On Feb 15, 2013, at 1:26 PM, Matthew Woehlke <mwoehlke.fl...@gmail.com> wrote:

> On 2013-02-15 15:29, Christian Hammond wrote:
>> Yes, this is "correct" in that this is how it's known to work. It's not 
>> ideal, though. There are many things with interdiffs that could be improved, 
>> some easy to fix, some harder. This might not be so bad, if someone wanted 
>> to take it on. (I won't be able to get to it any time soon.)
> On a related note, is there a public list of things to improve (other than 
> issues floating around in the tracker)?

There's no public list beyond the bug tracker and some long-term goals we've 
mentioned on reviewboard-dev (like the DVCS work we're going to do).

> Something related that occurred to me would be to compute the range of 
> modified lines for each revision and throw out any (inter)diff hunks that 
> don't appear in at least one (mainly benefits revisions with different merge 
> bases).

This is something I would love to have.

> Drifting even further off topic, have you ever given thought to using 
> patience diff in RB? (I've seen spots where it would have been an 
> improvement... might help with better moved-lines detection also.
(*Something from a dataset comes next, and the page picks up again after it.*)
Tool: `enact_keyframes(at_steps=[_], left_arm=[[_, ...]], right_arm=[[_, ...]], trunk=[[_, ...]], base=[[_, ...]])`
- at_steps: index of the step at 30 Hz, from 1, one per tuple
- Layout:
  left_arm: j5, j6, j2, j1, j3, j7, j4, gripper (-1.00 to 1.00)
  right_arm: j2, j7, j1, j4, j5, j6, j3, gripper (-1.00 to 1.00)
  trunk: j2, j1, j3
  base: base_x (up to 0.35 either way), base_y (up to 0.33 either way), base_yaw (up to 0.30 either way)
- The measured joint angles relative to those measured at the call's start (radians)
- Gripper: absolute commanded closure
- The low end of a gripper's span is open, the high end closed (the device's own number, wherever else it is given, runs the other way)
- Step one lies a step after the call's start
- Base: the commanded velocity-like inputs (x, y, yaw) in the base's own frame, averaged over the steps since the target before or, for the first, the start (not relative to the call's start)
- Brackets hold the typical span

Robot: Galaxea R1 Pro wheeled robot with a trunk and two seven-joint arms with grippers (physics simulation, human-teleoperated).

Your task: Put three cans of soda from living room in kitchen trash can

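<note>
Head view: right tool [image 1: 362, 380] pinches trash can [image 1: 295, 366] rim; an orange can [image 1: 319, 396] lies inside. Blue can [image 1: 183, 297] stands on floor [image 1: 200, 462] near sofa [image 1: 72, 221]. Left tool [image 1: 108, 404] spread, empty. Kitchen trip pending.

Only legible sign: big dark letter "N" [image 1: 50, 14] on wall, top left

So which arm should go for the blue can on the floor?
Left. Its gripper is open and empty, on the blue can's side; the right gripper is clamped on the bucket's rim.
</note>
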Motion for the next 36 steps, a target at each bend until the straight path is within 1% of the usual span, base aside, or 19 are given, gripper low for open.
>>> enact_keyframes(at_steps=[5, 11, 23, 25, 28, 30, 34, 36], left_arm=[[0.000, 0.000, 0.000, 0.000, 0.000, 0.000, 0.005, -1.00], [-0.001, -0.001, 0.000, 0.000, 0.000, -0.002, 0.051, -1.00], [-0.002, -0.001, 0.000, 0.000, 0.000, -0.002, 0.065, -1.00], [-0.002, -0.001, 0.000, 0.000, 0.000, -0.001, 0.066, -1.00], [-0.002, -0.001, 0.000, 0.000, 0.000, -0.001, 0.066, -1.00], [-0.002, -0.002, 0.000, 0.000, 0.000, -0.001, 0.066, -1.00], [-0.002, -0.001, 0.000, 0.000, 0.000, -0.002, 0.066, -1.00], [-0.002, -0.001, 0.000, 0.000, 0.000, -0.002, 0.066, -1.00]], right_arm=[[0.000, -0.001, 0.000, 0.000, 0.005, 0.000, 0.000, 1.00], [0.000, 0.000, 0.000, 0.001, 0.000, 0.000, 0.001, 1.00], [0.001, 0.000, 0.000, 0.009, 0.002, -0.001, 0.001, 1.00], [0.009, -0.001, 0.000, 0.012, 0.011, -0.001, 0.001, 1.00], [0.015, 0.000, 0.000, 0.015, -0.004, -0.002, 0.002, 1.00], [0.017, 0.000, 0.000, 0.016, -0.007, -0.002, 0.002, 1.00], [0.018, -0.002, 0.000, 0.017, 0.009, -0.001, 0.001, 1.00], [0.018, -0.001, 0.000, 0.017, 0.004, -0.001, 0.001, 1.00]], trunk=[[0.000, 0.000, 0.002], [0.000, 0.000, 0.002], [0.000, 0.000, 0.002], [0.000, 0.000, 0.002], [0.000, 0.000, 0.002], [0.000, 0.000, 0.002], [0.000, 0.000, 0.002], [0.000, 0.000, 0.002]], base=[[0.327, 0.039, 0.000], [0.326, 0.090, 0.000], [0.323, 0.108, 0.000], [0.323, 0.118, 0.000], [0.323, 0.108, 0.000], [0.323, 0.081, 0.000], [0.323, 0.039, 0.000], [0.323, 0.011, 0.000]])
For that 
> matter, what would be REALLY cool would be to compute common lines across the 
> entire patch, to get cross-file line move detection :-).)
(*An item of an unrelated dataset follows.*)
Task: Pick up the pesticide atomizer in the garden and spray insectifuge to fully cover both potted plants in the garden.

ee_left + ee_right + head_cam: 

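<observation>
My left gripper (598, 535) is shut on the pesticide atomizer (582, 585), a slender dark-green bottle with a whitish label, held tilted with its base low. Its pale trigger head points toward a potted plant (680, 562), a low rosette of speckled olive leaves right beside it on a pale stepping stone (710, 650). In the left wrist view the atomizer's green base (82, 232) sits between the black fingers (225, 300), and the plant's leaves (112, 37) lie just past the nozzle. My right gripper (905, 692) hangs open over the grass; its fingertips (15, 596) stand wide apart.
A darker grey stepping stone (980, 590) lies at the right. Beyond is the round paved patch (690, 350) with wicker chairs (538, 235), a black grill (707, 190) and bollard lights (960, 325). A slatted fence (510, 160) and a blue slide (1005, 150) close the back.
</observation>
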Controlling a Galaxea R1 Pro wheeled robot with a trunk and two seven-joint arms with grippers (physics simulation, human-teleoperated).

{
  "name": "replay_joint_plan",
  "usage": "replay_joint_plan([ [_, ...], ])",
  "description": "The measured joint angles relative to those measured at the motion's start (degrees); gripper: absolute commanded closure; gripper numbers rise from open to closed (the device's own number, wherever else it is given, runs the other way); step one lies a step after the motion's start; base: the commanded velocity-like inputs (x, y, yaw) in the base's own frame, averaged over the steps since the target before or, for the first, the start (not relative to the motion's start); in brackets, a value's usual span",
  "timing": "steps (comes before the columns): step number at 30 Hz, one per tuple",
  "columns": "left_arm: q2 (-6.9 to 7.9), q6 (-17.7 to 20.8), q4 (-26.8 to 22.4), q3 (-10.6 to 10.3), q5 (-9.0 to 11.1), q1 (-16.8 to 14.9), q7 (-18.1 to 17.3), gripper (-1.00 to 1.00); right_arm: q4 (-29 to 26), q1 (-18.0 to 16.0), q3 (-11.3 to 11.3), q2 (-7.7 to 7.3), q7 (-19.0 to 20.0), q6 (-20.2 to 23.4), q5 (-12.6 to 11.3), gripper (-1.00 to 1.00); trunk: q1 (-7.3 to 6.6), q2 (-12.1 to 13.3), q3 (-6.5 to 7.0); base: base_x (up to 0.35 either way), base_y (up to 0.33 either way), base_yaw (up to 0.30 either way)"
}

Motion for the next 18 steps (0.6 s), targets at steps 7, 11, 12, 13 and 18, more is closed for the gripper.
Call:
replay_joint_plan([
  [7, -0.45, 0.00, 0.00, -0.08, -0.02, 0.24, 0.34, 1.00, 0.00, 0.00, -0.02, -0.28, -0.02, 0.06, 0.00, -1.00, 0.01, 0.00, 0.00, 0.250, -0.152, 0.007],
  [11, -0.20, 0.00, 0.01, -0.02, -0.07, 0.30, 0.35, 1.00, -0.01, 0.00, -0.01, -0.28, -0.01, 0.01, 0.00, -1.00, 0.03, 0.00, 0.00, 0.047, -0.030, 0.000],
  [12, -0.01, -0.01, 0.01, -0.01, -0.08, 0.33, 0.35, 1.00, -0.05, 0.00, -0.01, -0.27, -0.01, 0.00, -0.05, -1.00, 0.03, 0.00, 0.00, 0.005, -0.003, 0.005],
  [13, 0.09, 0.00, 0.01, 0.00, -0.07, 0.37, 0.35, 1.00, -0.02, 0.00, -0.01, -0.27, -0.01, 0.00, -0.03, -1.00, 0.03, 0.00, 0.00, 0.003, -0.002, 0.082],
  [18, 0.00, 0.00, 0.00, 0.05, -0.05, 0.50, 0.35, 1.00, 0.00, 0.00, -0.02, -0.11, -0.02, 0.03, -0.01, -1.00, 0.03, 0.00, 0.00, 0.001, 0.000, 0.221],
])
We haven't looked into patience diff. It might be worth looking into, but I 
know my TODO list is too long to consider rewriting the diff generator with a 
new algorithm :)

We want to be able to extend move detection across files. There are plans for a 
set of enhancements to the diff viewer to add that, improve scalability, and a 
couple other things on our wish list, but it would likely be a for-pay add-on. 
It'll be a bit of work.

The reason it's not something we'll just be able to add today is that our diff 
generation is done on a per-file basis, one-by-one. You see this when loading 
the diff viewer. We need to lazy-generate because otherwise, large diffs would 
cause load times so long that they'd time out. We'd need to offload the diff 
scanning and generation to a background service, which requires more 
infrastructure than we'd like to require for a standard Review Board install.
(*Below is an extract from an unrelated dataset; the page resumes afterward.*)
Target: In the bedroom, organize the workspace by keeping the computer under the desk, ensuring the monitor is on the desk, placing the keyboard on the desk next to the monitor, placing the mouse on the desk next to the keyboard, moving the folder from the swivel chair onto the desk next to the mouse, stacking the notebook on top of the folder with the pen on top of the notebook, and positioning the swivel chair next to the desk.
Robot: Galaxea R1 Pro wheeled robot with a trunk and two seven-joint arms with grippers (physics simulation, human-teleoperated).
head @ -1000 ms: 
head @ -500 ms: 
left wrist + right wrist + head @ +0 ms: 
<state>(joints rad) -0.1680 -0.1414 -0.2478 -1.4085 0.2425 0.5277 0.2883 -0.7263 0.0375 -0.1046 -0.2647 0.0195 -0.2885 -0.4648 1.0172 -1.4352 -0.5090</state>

> On another related note, moved-lines detection might benefit from doing 
> similarity comparison on adjacent lines, to find lines that were moved with 
> changes.

Moved line detection right now focuses only on lines that were actually moved 
and not those that changed. Adding some similarity checks would be interesting. 
Prone to error, but worth looking into when we can. We have to be careful right 
now to not increase diff generation times too much, and move detection's 
already pretty expensive. Backgrounding this task would give us more ability to 
do a more detailed analysis.

Some low-hanging fruit that I'd like to see, though, would be to also consider 
adjacent blank lines as part of a moved region when the blank lines are 
surrounded by moves.

> (There's lots of stuff - like this - that I'd actually love to work on if I 
> could justify doing it 'on the clock'…)

I know how you feel :) Review Board so far has been a spare-time effort. 
Looking to change that in the near future.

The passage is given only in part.